Loki is configured to save everything on the local filesystem:

auth_enabled: false
target: "all"

server:
  http_listen_port: ${LOKI_HTTP_PORT}
  grpc_listen_port: ${LOKIGRPCC_PORT}
  http_listen_address: 127.0.0.1
  grpc_listen_address: 127.0.0.1
  http_path_prefix: ${LOKI_PATH}
  log_level: 'debug'

common:
  instance_addr: 127.0.0.1
  path_prefix: /loki
  replication_factor: 1
  ring:
    kvstore:
      store: inmemory
  storage:
    filesystem:
      chunks_directory: /loki/chunks
      rules_directory: /loki/rules

schema_config:
  configs:
    - from: 2023-10-10
      store: tsdb
      object_store: filesystem
      schema: v12
      index:
        prefix: tsdb_index_
        period: "24h"

query_range:
  results_cache:
    cache:
      embedded_cache:
        enabled: true
        max_size_mb: 100

limits_config:
  retention_period: 180d

compactor:
  working_directory: /loki/retention
  compaction_interval: 10m
  retention_enabled: true
  retention_delete_delay: 1h
  retention_delete_worker_count: 15

Extra information: Grafana fails to validate the Loki endpoint, but I can correctly explore the labels from Grafana.

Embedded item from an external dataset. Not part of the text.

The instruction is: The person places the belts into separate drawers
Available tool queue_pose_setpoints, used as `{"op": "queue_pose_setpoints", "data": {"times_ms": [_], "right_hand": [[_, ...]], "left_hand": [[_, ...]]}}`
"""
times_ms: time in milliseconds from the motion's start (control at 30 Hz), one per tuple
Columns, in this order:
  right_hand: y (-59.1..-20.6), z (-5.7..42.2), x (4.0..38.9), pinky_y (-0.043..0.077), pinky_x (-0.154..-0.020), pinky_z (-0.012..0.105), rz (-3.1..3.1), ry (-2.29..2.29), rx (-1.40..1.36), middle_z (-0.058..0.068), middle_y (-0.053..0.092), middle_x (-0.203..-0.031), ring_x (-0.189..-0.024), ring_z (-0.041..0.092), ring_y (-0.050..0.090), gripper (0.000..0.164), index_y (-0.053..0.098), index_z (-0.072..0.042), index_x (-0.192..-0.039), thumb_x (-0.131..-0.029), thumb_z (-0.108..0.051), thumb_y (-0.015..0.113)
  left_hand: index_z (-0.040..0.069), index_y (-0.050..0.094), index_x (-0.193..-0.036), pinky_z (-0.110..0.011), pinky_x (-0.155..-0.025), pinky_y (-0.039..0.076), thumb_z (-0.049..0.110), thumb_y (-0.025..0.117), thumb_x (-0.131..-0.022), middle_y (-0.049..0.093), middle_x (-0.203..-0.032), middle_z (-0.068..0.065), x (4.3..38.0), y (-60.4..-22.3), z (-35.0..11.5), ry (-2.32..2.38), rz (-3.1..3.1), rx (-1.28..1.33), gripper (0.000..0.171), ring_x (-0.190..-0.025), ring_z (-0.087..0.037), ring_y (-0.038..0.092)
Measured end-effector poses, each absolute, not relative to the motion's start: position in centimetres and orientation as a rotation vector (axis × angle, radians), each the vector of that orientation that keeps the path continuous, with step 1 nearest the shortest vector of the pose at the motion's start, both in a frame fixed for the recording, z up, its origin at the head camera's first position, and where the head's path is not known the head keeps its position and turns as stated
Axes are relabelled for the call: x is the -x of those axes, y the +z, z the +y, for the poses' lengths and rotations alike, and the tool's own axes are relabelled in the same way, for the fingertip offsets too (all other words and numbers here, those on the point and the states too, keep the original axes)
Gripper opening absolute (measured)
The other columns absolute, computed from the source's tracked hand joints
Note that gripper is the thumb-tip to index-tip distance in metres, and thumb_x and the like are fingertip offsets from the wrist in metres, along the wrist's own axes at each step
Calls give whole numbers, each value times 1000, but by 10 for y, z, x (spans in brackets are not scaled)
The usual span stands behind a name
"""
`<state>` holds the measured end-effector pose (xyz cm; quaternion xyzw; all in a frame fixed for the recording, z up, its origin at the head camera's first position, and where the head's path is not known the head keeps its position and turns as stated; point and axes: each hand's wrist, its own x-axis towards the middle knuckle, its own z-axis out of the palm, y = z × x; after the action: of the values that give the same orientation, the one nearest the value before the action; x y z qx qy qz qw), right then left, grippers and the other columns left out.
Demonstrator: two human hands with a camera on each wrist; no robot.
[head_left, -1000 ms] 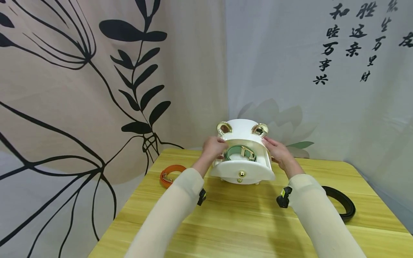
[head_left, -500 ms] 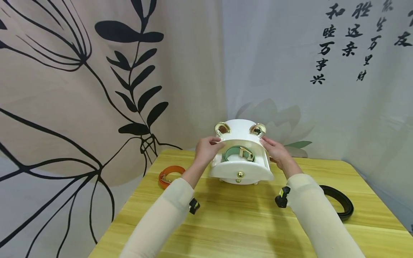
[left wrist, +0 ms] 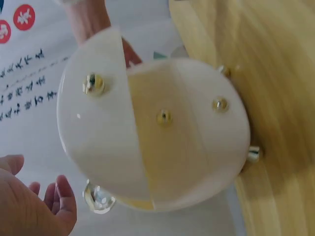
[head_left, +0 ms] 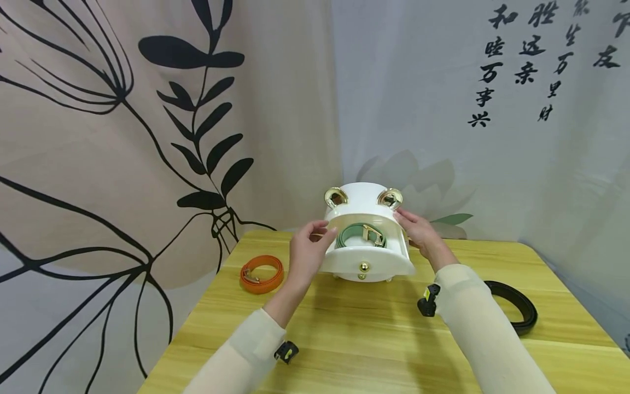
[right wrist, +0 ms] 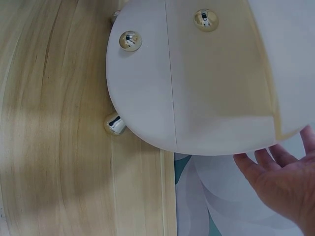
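Note:
A white rounded drawer box (head_left: 363, 196) with gold ear-like loops stands on the table, its upper drawer (head_left: 344, 260) pulled out. Inside that drawer lies a coiled green belt (head_left: 350, 229) with a gold buckle. My left hand (head_left: 307, 249) is beside the drawer's left side, fingers loosely bent and holding nothing. In the left wrist view the left hand (left wrist: 34, 204) is apart from the box. My right hand (head_left: 420, 232) rests at the box's right side; in the right wrist view its extended fingers (right wrist: 250, 169) are against the curved side. A lower drawer has a gold knob (right wrist: 130, 41).
A coiled orange belt (head_left: 268, 286) lies on the wooden table (head_left: 354, 339) to the left. Farther right is a coiled black belt (head_left: 529, 314), partly behind the right sleeve. A printed curtain (head_left: 295, 109) hangs behind the table.
My left hand has drawn back from the box's left side, leftward and toward me. My right hand keeps its place at the box. The view has shifted slightly.

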<state>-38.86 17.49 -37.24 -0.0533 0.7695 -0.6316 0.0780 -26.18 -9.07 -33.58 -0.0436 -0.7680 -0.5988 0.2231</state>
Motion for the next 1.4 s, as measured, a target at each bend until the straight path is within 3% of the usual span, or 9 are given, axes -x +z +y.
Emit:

Instant queries are working from Grafana for few seconds, around 30 (just like the behavior found with curl).

I’ve tried to follow countless threads or suggestions inside the tracker but with no luck.

Anyone had encountered a similar issue an can give any suggestion on how try to fix it?

Thanks in advance
Giacomo

  1. If you are running in podman (docker) you should avoid binding by 127.0.0.1. I’d first try and get rid of that (just remove all those lines and let Loki figure it out).

  2. Try enabling debug log on querier and see what you can find.

Thanks for the response!

The container are running using host network, so binding 127.0.0.1 it should not be a problem.

But, after 4 days of work I finally managed to make it working: the problem is the http_path_prefix option.
There is a bug about it HTTP path-prefix option results to 404 on 2.4.1 · Issue #4756 · grafana/loki · GitHub
But even if marked as closed, the issue is still present.

The solution is removing the http_path_prefix option. It’s a security issue for me because I was using a random path, but I will try to find a workaround for my own deployment.

In the end, Loki does not lose data but such data where not accessible by the query frontend.

How can I do it? I already enabled the debug on Loki. Is there any other option?
I think it can be helpful in the future.